▶ _THE PROBLEM_
When the line containing "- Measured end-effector" is found in the data below, copy it and each line after it through the line containing "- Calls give", exactly and with no others.
☆ ☆ ☆ ☆
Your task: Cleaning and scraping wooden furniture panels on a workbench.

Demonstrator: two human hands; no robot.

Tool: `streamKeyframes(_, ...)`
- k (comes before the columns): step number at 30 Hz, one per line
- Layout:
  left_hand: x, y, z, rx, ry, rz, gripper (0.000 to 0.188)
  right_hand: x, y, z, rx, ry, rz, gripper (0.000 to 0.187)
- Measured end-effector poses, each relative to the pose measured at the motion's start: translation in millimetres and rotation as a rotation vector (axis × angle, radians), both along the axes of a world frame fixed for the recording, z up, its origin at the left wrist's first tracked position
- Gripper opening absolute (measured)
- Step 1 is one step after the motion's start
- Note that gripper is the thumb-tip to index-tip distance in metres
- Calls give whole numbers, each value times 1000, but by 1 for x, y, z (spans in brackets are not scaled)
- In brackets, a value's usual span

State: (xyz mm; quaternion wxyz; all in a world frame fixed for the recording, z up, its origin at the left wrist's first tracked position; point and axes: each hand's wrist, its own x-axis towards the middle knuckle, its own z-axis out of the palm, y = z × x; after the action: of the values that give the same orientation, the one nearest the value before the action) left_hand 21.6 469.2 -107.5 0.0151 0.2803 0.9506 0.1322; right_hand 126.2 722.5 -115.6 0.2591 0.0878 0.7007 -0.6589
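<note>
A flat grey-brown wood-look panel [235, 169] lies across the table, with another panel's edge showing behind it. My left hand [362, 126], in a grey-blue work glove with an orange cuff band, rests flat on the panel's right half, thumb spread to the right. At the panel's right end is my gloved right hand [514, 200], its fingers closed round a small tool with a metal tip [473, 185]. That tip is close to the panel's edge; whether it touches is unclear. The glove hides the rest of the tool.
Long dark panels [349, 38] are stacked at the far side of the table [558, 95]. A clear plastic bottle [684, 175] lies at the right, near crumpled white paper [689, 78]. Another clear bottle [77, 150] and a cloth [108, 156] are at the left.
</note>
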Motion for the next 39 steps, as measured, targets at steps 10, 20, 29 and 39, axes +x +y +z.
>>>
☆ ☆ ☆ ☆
▶ _OUTPUT FOR THIS TASK_
- Measured end-effector poses, each relative to the pose measured at the motion's start: translation in millimetres and rotation as a rotation vector (axis × angle, radians), both along the axes of a world frame fixed for the recording, z up, its origin at the left wrist's first tracked position
- Gripper opening absolute (measured)
- Step 1 is one step after the motion's start
- Note that gripper is the thumb-tip to index-tip distance in metres
- Calls give whole numbers, each value times 1000, but by 1 for x, y, z (spans in brackets are not scaled)

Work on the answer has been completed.